沈みかけていた思考が現在に引き戻された彼は、我が意を得たりと、イルマに説明してやった。
「そうであろう。私はな、何かにつけて生ずる、この長い移動時間が好かんのだ。何とか有効活用できないかと、色々考えていてね。」
そういうとゲオルクは、二人が座っている向かい側の座席を指差した。そこには、無造作にいくつかの本が置かれている。歴史書、数学書、流行りの詩集。音楽に関するものから、この国では見慣れない文字で書かれている、古い羊皮紙の束まで。すべてゲオルクのものだろうか。

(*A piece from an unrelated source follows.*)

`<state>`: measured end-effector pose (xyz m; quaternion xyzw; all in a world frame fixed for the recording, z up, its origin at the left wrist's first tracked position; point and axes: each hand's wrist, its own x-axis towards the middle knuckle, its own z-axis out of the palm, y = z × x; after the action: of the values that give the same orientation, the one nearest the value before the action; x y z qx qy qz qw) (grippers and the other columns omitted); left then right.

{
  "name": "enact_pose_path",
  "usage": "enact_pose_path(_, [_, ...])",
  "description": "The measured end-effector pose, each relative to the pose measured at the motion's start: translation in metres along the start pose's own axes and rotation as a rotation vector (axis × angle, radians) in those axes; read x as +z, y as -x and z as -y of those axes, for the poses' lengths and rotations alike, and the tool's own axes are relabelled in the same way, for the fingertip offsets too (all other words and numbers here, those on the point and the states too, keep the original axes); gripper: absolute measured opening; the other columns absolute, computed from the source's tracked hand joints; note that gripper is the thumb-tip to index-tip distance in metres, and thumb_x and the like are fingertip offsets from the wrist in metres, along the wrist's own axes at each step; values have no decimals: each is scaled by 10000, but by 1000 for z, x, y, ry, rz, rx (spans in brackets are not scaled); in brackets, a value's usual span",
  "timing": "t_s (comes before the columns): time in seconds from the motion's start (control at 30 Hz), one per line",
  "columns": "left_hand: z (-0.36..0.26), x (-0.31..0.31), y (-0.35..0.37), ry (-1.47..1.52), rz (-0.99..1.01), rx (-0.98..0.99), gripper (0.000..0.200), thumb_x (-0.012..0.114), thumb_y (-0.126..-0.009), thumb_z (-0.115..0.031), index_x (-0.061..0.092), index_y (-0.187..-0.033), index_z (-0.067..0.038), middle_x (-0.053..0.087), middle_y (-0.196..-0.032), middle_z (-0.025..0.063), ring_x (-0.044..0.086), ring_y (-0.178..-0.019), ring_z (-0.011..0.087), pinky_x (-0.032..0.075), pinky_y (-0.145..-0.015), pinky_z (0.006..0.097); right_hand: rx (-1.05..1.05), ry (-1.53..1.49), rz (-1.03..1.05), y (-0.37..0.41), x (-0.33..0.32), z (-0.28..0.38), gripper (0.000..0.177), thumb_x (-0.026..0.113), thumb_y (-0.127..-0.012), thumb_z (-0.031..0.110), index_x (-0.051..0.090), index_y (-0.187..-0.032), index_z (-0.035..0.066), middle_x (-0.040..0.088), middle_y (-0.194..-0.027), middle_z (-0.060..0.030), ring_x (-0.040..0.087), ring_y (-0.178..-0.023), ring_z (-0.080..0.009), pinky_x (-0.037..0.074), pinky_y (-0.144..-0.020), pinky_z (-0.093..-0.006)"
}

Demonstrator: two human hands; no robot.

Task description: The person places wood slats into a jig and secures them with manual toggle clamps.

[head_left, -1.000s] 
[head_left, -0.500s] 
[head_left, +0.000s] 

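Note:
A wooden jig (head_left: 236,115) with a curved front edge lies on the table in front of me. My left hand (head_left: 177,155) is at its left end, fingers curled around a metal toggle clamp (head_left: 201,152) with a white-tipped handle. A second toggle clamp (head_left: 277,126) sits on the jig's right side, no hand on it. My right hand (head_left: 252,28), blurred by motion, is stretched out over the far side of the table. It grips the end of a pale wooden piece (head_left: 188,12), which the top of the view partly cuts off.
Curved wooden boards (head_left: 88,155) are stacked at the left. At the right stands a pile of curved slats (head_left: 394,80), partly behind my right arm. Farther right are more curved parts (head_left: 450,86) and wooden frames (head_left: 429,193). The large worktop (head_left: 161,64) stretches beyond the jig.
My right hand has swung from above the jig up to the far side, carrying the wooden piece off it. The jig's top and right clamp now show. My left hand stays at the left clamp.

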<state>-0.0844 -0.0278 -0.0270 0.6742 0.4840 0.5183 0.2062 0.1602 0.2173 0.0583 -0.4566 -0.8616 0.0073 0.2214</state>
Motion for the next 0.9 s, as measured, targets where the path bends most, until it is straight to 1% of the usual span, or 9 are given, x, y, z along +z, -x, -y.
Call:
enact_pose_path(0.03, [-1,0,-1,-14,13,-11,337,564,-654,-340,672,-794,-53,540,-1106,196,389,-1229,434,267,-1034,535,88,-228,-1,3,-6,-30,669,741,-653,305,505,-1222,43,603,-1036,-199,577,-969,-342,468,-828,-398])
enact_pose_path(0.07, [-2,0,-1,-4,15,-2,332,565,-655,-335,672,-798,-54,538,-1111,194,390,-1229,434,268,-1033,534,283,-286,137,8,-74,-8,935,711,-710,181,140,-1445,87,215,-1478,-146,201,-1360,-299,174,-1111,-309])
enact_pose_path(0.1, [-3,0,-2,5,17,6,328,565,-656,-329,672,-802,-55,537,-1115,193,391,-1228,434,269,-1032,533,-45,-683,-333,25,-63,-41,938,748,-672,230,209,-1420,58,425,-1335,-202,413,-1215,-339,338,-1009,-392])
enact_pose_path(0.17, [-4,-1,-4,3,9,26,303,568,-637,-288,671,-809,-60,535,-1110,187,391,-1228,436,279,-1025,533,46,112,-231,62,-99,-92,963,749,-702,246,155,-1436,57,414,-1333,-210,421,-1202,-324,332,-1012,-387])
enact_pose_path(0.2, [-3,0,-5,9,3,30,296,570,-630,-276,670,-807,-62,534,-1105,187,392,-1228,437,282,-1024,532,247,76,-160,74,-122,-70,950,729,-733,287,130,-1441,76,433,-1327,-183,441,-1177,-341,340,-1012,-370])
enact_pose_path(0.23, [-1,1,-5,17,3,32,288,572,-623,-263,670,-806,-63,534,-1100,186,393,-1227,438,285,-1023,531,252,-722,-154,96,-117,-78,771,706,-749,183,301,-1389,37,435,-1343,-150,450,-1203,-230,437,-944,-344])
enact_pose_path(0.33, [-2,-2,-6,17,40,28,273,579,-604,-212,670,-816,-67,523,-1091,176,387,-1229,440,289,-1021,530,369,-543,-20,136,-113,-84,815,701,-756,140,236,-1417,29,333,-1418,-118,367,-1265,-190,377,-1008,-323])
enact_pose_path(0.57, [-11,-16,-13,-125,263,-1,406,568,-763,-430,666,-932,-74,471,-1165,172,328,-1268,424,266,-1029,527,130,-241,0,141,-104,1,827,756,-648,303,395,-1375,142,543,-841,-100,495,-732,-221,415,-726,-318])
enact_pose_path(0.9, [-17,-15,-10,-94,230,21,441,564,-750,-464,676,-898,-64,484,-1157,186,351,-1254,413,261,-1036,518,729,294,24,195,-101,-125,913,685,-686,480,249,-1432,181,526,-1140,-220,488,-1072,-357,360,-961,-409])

もしそうなら、彼は本のジャンルは、あまり選り好みしないたちらしい。
「そこで、移動中でも本が読めるよう、ファーレン国の技師に、この馬車を設計させたのだ。魔工学により、馬車の揺れを軽減させている。」
「?ぎし?まこう・・・?」
「・・・まあ、座学に関しては、おいおい勉強すればよい。」
ゲオルクは、イルマに説明するのを諦めた。この少女に勉学を説くのは、少々荷が重いなあなどと、ちょっぴり失礼なことを考えて。

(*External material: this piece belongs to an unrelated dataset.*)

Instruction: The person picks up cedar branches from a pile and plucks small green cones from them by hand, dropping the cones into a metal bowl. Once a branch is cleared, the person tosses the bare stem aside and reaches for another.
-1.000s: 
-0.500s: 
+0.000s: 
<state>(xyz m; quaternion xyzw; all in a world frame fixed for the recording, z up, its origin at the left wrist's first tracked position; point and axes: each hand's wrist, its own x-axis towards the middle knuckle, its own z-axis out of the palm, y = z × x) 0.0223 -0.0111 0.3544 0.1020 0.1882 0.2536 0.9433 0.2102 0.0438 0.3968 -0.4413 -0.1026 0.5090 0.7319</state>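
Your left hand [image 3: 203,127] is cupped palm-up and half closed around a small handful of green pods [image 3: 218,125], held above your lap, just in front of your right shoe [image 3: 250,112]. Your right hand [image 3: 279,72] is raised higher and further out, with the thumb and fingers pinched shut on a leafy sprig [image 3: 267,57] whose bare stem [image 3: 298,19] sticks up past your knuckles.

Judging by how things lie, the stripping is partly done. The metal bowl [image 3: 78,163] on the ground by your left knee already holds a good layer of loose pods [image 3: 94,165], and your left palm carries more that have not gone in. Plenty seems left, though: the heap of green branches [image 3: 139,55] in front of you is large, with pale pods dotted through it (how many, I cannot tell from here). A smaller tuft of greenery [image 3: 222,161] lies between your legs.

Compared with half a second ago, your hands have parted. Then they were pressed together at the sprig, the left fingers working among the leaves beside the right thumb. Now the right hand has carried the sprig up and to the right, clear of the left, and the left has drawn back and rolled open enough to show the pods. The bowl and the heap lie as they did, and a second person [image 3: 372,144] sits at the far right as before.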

「イルマよ、そなたは、何故孤児院に入ることになったのだ?家族は?」
「はい、イルマは・・・赤ちゃんの時に、教会に捨てられていたそうです。司祭さまが見つけてくださって、それで、そのまま教会の横の孤児院で、面倒をみてもらうことになったって、寮母さんから教えてもらいました。だから、イルマは父様の事も、母様の事も、なにも知らないのです・・・ごめんなさい。」
「ふむ、そうか。悪いことを聞いてしまったな。」
などと言いつつ、ゲオルクは内心、彼女に家族がいない事に少しほっとしていた。
彼は既に、イルマを自身のもとで働かせることを決めていたから、こうやって連れ出してきたのだ。それなのに、実は家族がいて、家に返してくれなどと少女に泣きつかれてしまっては、さすがに後味が悪い。彼女の境遇そのものには、同情していたのだが。
「いえっ、そんなことありません!孤児院では、寮母さんや司祭様はとっても優しかったんですよっ!イルマは楽しかったんです。“星道の書”のお勉強は、ちょっぴり苦手でしたが・・・でも、菜園でのカブ掘りと、キャベツにくっつく芋虫さんを捕まえるのは、イルマがいっちばん上手だったんですから!」
イルマは得意気に腰に手をあて、ふんっと胸を張っている。どうやら、ゲオルクに誉めてもらいたいらしい。
そうかそうか、カブ掘りと虫とりは得意で、勉強は苦手なのか・・・。イルマの得意分野と苦手分野に、一抹の不安を覚えたゲオルクだったが、少女の誉めてほしいオーラに勘づくと、一応、頭をなでてやった。
イルマは、すっかり大好きになったゲオルクに、誉められ(たと思い)、大層ご満悦である。
ふわんと笑顔になると、ぴったりとゲオルクにくっついた。
(えへへへ、陛下とたくさんおしゃべりできて、楽しいなあ。ずっと、馬車に乗っていられたらいいのになあ。)
少女は、そんなことを考えながら、ゲオルクのぬくもりを感じていた。
二人をのせる馬車が、目的地・ウォルモント城につくまで、あと少しーー。